Ese loco loco amor
Tras el éxito sorpresivo de Pequeñas Miss Sunshine (éxito en los parámetros del cine no industrial), la pareja de Jonathan Dayton y Valerie Faris profundiza con Ruby, la chica de mis sueños -su segunda película- esa búsqueda formal que los distinguió en aquella ópera prima: un recorrido por los lugares comunes de ese subgénero conocido como cine indie norteamericano, pero ligeramente movido hacia un sentido más radical y menos autoindulgente. En Pequeña Miss Sunshine la utilización del poco “académico” tema Súper freak de Rick James obraba como una bienvenida distancia popular a tanta acidez estilizada. Y hay que reconocer que si bien Ruby, la chica de mis sueños es una película totalmente diferente de aquella, en su génesis existe la misma idea a desarrollar: trabajar en superficies reconocibles y fácilmente etiquetables, para ir descolocando progresivamente al espectador. En este film, ese descoloque tiene que ver con la el romanticismo “vulgar” para este tipo de propuestas que va incorporando la historia hasta tomarla completamente.

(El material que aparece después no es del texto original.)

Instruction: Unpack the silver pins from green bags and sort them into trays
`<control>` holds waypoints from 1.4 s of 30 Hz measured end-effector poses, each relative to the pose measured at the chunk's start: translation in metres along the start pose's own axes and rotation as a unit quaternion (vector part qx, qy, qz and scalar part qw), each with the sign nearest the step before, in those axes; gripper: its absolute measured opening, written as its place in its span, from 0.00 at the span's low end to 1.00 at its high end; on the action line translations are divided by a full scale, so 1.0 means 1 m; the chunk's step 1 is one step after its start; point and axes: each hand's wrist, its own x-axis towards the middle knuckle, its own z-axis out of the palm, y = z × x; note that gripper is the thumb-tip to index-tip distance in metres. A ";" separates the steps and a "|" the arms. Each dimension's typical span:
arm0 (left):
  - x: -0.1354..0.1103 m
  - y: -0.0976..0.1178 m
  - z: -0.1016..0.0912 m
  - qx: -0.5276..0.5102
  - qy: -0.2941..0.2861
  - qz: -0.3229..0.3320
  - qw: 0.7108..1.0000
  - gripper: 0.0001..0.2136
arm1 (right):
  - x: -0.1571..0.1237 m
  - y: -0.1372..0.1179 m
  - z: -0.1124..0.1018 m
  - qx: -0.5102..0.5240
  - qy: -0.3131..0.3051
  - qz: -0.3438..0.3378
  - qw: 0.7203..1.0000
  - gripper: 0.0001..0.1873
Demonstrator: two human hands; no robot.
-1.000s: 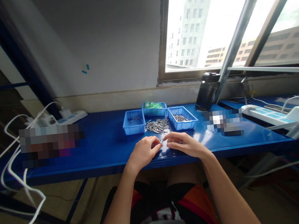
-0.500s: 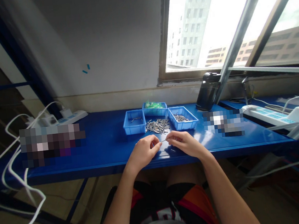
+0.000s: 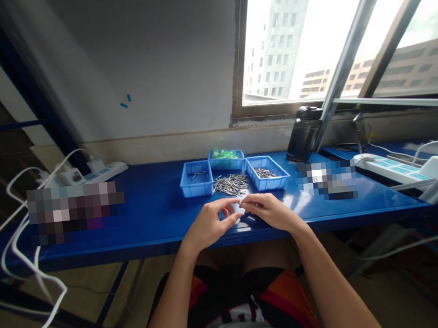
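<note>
My right hand [image 3: 269, 211] is closed in a pinch on a small, thin metal pin [image 3: 240, 202] just above the table's near part. My left hand [image 3: 213, 219] is beside it with thumb and forefinger apart, its fingertips close to the pin's end; whether they touch is too small to tell. Beyond both hands lies a loose pile of silvery metal pins [image 3: 230, 184]. A blue bin [image 3: 197, 190] at left holds a few pins, and another blue bin [image 3: 271, 183] at right holds many more.
Behind the pile, a third blue bin [image 3: 227, 168] contains green plastic bags [image 3: 224, 154]. On the blue table [image 3: 149, 213], a black bottle-like container [image 3: 304, 133] stands at right. Power strips [image 3: 389, 167] and white cables [image 3: 25, 257] lie toward both sides. Blurred patches cover two spots.
My left thumb and forefinger have spread apart from their pinch. My right hand has shifted slightly left, and the pin is now at its fingertips.
</note>
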 end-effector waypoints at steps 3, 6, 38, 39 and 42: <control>-0.001 -0.001 0.000 -0.001 -0.036 0.003 0.999 0.21 | 0.000 0.000 0.000 0.004 -0.009 0.000 1.000 0.11; -0.002 0.000 -0.001 0.005 -0.063 0.007 0.998 0.24 | 0.000 0.000 0.000 0.012 -0.016 0.008 1.000 0.11; 0.005 -0.007 0.004 0.158 0.037 -0.027 0.986 0.10 | -0.003 0.001 -0.001 0.027 0.033 0.031 0.999 0.16; 0.005 -0.008 0.005 0.168 0.033 -0.028 0.985 0.10 | -0.003 0.000 -0.002 0.035 0.023 0.026 0.999 0.15; 0.006 -0.011 0.005 0.182 0.014 -0.028 0.983 0.11 | -0.005 -0.001 -0.004 0.056 -0.008 0.017 0.998 0.15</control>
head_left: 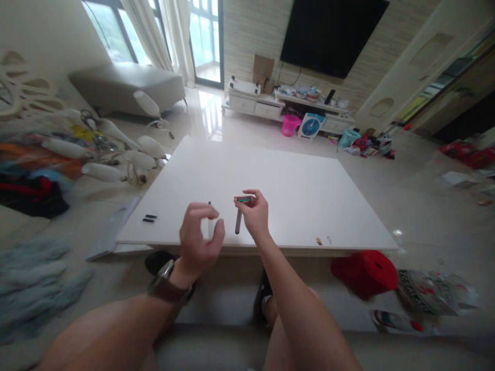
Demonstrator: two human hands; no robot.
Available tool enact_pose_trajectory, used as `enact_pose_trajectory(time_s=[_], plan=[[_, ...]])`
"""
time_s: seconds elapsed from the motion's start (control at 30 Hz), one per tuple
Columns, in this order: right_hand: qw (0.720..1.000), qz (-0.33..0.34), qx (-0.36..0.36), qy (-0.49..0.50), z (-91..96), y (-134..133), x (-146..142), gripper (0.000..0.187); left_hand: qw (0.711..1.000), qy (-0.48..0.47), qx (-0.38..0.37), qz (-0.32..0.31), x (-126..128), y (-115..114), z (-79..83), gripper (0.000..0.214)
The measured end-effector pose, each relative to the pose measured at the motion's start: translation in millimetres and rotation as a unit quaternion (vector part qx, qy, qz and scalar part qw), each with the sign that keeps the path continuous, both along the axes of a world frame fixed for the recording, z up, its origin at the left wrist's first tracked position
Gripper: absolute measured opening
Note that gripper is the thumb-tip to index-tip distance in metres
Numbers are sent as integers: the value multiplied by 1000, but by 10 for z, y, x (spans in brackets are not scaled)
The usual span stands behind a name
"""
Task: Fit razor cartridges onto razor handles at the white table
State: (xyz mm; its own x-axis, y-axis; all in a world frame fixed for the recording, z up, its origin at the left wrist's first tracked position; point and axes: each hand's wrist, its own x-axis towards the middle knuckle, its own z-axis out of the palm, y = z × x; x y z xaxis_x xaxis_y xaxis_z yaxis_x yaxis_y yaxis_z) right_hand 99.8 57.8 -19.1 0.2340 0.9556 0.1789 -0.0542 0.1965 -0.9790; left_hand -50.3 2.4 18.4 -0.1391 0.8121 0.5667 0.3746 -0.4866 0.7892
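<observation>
My right hand holds a razor above the near part of the white table. The razor's head shows a green strip at my fingertips, and its dark grey handle points down toward the near edge. Left of it, my left hand is curled with a gap between thumb and fingers, and nothing shows in it. A thin, pale object with a dark tip is partly hidden behind that hand; its kind is unclear. Two small dark strips lie at the table's left.
Two tiny scraps lie near the table's front right edge. A red stool and a plastic bag stand below on the right. A lamp with white shades is on the left, and a TV cabinet stands beyond.
</observation>
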Motion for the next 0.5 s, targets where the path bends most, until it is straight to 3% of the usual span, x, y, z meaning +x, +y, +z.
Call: enact_pose_trajectory(time_s=[0.07, 0.13, 0.17, 0.3, 0.5], plan=[[1000, -14, 1, -8, -6, 21, 38, 31, 989, -32, -135, -51, 22, 173, -109, 19], [1000, -14, 0, -6, -2, 30, 74, 31, 934, -90, -312, -147, 78, 324, -233, 27], [1000, -10, -1, -3, 3, 26, 90, 30, 907, -114, -360, -186, 117, 371, -290, 32], [1000, -4, -10, -15, 38, -57, 123, 29, 894, -161, -330, -256, 332, 346, -409, 34], [999, -26, -13, -11, 74, -202, 197, 31, 876, -247, -299, -285, 700, 236, -321, 37]])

Los lugares comunes son varios acá. Hay lugares comunes narrativos: por empezar tenemos al autor paralizado ante la hoja en blanco (Paul Dano) y por otro, al personaje de la ficción que súbitamente se hace real (Zoe Kazan). Y hay lugares comunes que son meramente de tono y registro, para ubicar al espectador: la chica -Ruby- se viste, se ve, se oye, respira como la típica chica del cine indie; la banda sonora es lo suficientemente cool para el que busca este tipo de propuestas. A saber: el cine indie, que hace décadas fue una oportunidad y una salida real al desfasaje industrial, hoy es un producto más de la industria, que elabora estas propuestas más económicas y ha sabido crear un mercado, con sus actores, sus directores, sus colores y canciones. Todo es muy fetichista. Y ese espectador busca siempre lo “loco”, el recurso visual novedoso, la actuación que entiende dos tonos: lo lánguido o lo intenso. Por eso, el amor en las películas indie suele ser lavado, nunca pasional, siempre autoconsciente y autocontrolado. Y que en Ruby, la chica de mis sueños el amor comience a desbordarse, a volverse loco, a convertirse en un problema y a ser algo inmanejable para los personajes, es todo un acierto de la dupla Dayton-Faris.

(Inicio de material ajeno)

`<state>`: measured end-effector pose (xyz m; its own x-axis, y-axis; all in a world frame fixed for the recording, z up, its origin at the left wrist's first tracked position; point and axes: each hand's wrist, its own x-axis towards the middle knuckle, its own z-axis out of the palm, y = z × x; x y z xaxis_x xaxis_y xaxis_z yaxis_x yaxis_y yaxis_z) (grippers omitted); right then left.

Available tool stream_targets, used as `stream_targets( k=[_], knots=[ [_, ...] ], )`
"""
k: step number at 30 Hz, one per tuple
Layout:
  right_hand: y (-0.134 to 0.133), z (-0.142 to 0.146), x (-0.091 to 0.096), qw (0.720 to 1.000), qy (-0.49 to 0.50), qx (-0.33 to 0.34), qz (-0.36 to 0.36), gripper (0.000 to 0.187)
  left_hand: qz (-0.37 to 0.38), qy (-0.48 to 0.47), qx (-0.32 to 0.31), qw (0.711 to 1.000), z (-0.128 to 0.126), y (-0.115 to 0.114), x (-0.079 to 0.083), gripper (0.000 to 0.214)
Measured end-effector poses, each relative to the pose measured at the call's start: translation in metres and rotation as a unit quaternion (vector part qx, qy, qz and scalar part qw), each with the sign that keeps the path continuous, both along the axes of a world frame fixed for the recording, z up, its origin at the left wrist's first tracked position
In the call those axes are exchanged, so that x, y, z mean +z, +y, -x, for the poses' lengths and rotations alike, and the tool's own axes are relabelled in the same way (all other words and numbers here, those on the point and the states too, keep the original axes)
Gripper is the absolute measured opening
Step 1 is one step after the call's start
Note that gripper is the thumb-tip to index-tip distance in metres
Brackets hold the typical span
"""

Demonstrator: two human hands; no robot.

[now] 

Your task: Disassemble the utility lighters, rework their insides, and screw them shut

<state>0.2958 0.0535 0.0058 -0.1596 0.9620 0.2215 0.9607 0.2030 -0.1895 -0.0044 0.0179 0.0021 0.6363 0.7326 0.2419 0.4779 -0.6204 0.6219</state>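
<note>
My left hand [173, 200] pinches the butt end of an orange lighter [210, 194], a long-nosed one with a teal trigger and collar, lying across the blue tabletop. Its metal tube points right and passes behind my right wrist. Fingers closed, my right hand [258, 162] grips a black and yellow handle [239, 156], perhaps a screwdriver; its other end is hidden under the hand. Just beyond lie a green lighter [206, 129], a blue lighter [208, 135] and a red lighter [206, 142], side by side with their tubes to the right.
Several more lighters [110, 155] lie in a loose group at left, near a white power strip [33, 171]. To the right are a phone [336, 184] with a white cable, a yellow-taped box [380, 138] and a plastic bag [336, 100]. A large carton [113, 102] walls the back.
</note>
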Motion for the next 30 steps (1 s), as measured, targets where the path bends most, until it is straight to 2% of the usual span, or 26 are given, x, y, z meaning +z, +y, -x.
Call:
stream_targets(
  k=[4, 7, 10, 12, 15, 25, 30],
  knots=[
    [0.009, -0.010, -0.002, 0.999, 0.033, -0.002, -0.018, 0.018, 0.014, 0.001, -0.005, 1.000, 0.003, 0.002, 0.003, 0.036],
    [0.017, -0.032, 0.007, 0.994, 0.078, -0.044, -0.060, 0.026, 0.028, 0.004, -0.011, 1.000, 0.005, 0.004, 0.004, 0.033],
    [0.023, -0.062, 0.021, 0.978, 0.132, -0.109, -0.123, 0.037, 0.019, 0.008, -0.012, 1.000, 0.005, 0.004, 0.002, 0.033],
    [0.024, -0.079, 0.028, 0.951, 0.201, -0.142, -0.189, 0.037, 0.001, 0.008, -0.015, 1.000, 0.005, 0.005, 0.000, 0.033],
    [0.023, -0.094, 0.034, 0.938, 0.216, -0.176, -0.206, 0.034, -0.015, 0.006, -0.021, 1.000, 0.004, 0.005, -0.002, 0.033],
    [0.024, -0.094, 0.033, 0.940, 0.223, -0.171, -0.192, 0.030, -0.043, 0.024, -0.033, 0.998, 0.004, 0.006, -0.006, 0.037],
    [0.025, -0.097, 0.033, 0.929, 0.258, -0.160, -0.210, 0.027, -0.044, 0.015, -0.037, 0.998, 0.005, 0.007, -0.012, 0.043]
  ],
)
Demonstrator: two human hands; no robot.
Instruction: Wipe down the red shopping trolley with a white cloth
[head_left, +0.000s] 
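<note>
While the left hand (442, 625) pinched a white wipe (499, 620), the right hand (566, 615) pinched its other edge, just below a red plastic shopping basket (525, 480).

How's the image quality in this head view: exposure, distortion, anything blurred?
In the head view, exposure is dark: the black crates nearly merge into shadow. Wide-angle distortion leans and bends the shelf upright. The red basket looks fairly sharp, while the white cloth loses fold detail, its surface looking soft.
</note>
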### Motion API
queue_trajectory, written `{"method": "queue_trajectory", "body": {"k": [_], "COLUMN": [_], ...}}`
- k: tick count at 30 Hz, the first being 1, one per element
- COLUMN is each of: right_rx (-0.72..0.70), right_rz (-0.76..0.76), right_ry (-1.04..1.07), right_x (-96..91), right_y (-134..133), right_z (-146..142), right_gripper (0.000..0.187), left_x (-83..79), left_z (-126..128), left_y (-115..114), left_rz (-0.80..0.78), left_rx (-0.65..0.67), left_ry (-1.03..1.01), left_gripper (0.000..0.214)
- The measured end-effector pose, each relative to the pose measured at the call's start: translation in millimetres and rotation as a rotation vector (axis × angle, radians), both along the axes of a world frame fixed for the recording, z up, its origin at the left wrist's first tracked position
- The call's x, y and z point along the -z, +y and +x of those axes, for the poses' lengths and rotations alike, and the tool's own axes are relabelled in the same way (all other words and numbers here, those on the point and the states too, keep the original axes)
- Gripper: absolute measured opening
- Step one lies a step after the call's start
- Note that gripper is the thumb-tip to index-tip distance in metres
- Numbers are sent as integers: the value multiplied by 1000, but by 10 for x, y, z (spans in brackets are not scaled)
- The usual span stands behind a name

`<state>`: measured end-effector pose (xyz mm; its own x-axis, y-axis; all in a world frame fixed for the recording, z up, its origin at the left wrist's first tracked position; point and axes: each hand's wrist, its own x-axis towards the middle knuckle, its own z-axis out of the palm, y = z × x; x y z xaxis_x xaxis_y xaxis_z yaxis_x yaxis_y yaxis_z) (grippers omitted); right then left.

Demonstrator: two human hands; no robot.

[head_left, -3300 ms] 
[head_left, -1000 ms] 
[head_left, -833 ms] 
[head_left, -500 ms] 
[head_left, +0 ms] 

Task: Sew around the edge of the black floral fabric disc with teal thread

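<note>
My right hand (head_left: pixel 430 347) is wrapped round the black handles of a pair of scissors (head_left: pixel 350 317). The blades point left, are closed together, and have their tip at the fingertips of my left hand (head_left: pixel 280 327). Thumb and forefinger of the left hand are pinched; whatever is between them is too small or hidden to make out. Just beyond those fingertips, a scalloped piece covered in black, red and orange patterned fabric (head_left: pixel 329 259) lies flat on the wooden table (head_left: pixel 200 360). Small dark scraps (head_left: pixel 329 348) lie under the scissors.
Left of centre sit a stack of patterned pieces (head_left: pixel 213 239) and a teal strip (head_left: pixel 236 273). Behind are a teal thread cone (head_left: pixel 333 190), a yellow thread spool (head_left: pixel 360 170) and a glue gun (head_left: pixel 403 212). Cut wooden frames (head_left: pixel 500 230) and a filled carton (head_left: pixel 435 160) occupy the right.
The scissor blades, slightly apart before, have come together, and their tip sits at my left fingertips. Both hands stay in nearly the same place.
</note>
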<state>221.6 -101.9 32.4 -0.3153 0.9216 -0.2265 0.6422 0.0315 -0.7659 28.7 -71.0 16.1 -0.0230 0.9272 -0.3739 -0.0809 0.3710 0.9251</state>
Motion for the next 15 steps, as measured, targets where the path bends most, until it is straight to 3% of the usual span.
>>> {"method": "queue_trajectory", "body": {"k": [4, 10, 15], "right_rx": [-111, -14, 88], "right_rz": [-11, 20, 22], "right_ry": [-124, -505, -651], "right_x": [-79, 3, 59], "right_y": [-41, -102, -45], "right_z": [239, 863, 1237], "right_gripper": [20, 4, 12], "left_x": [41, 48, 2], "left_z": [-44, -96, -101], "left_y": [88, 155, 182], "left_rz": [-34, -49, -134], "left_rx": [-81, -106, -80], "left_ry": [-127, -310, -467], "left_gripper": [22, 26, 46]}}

Hay otro acierto del guión, y es poner el conflicto en el creador antes que en el creado. Como siempre ocurre en las películas que abordan personajes ficticios que cobran vida, incluyendo también a aquellas que hablan de inteligencia artificial (de Más extraños que la ficción a Blade Runner, de Inteligencia artificial a Terminator) las dudas se tornan existenciales para aquel que de repente toma conciencia de ser una creación. En Ruby… no. El conflictuado aquí es Calvin Weir-Fields, quien de repente empieza a sufrir por esa posibilidad de manipular al otro a gusto y piaccere. Esto pone la reflexión en dos sentidos: una lectura es sobre el arte y cómo el artista pierde necesariamente el control de la obra una vez que llega a la gente; pero la lectura que más me interesa es aquella que habla sobre el amor y sobre una idea del amor idealizado. Ruby, la chica de mis sueños se pregunta sobre si existe, si es posible, qué demanda y qué consecuencias trae la dependencia sentimental o la búsqueda de ese amor perfecto. Apelando a un humor lunático como en su anterior película y poniéndose dramática sin caer en sordideces, la dupla Dayton-Faris se anima a un film bastante oscuro y libre, más allá de un final complaciente e innecesario.